Love, my Love
by Lyn Ann
(Kingston, Ontario, Canada)
My husband Jim was diagnosed with esophageal cancer in May 2010. It was devastating. Although he was quite a bit older than I, he was always so healthy - walking 18 holes of the golf course and carrying his clubs was the norm up until a couple of months before he died.
We decided the 'treatment' for this disease was much worse than doing nothing - and the survival rate after 5 years was only 25% - so we decided not to opt for the chemo/radiation/surgery - but to wait until swallowing was impossible and then go for a 'stenting' option. PET and bone scans showed that there was no spread to the abdomen or bone so we thought he might have 2-5 good years ahead.
Not so. He complained of weakness in his legs through most of the summer, and in October he had a strange speech episode that took us to emerg. A CAT scan revealed tumors on the brain. At this point our life began to get surreal - he was whipped into radiation treatment (on the brain) which hit him very hard. It was supposed to make him tired, but then get better. So we kept waiting for the 'get better' stage- but it never came. We had such hope - everyday thinking he would feel better, but it never came. This is now the object of my anger - those damn radiation treatment pamphlets that had only a couple of bullet points on the significant symptoms of brain radiation treatment and 3 pages on hair loss and finding the right wig!!!
By November the oncologists had given up on Jim, and handed him off to the Palliative care team. Praise God for these people - what a wonderful, caring group. We set up a hospital bed in the living room, and I stayed home from work to give him 24/7 attention. He couldn't eat much but loved his oatcakes and cups of tea. He slept for about 21 hours each day and would wake whenever - at which point I would crawl into bed with him and we would read, or look at photos - anything just so I could spend every waking moment with him.
But he deteriorated quickly - each day worse than the previous. It was heartbreaking, he was frustrated and I was exhausted. On November 18th he went into hospital because he was getting extremely agitated and confused at night and I couldn't deal with that at home. They tried to treat him for dehydration with an IV but ultimately the fluid settled in his lungs and he never recovered from that.

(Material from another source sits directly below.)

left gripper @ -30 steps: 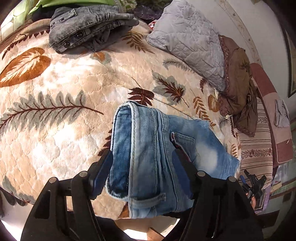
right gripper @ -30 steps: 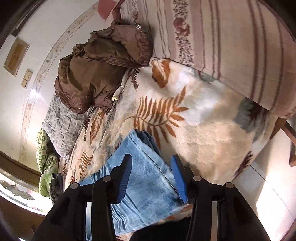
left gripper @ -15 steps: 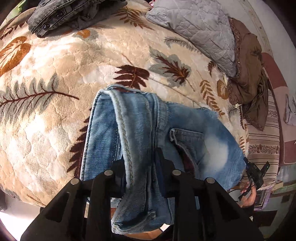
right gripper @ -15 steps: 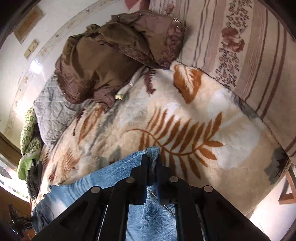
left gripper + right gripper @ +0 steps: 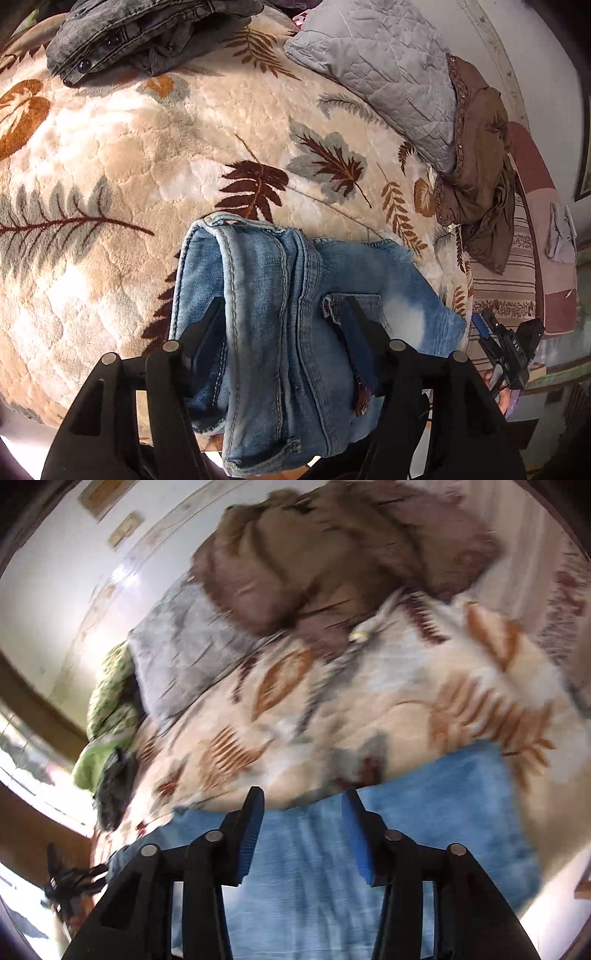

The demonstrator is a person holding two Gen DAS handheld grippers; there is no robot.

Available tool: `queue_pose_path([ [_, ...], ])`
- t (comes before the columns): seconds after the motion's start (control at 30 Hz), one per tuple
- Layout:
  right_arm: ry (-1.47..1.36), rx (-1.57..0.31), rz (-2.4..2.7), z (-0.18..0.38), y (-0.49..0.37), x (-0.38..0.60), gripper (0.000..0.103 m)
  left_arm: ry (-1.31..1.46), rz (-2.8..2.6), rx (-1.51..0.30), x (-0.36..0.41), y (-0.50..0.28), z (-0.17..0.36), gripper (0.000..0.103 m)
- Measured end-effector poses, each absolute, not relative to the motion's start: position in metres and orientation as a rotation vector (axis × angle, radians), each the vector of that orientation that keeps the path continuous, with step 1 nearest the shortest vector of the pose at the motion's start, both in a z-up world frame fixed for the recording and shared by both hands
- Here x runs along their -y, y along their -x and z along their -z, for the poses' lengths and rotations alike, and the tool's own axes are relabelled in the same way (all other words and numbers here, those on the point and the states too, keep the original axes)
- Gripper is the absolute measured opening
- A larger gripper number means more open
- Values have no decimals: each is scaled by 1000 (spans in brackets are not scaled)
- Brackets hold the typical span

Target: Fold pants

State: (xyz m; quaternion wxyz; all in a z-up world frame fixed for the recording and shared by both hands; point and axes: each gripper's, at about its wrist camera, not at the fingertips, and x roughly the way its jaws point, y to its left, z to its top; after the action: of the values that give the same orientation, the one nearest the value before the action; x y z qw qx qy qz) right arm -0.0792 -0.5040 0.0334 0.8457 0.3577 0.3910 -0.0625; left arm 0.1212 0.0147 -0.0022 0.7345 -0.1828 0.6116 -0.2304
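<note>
Both tools opening over jeans (image 5: 280, 302)

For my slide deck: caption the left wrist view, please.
Left tongs opening over folded blue jeans on a leaf-print blanket.

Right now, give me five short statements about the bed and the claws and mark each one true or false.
1. The blue jeans lie folded on the leaf-patterned blanket. True.
2. The left claw is clamped tight on the jeans. False: its jaws are opening, with denim between them.
3. A dark grey denim garment lies at the far edge of the blanket. True.
4. The grey quilted pillow lies on top of the jeans. False: it lies apart from them, beside a brown garment.
5. The right claw grips the brown garment. False: it is opening over the jeans.
</note>
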Motion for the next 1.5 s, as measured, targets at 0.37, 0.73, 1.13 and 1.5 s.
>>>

On November 20th he gasped for air all day, unable to move or open his eyes but often clearly awake. Our 17 year old son Ben came in around 8 pm and talked to him for awhile, then left us alone. I set up a slide show on my computer, sat him up and went through old photos - describing them since his eyes wouldn't open. Then I lay him down again and gave him a full body rub. I could tell he was so tired... So I told him how much I loved him, and how much all of his kids loved him. And I told him that if he decided that it was time to go, that he had our permission.
He fell asleep and for the first time all day, his breathing relaxed. I held his hand over the next hour as his breathing became less frequent, and finally, at 11:15 on November 20th, he breathed his last breath.
Godspeed my love.
My grieving began in May, when Jim was first diagnosed with cancer. Throughout the summer there was sadness, mixed with terror, mixed with hope, mixed with exhaustion. It was like watching your lover die in slow motion. After Jim died Ben and I took the following 10 days for the funeral and the family gathering, but then had to go back to work, and Ben back to school.
So everything is the same... but nothing is the same. The worst thing is that now the initial shock has worn off, my mind just keeps trying to take me back to the old "normal" - I walk into the living room and my eyes look to his usual chair, and wait for his usual greeting.
Friends tell me to take things day to day, but it is hour to hour, minute to minute. I can be perfectly composed one minute and dissolve into tears the next. Today was the first day I have ever been handed a box of kleenex by a bank teller...
But my story wouldn't be complete without sharing how I managed to survive the whole 'cancer' process. At the very beginning, in May, I started to pray and I haven't stopped since. And I enlisted my extended family and all of their 'prayer warrior' friends to do the same. At first i prayed and prayed for Jim's healing, but now I realize that my version of 'healing' was not the Lord's version. I didn't feel I was very good at it - but my prayers and those of others gave me an enormous amount of peace and support. And not just spiritual support - but real, in-the-trenches support - just when I thought I could no longer cope a family member would show up for a day, a week, and even a month to keep me going.
But for now, the grieving continues. I miss Jim terribly, horribly; I want him back every minute of every day, and I cry a lot. But prayer continues to give me strength, and small moments of peace that I know will grow with time.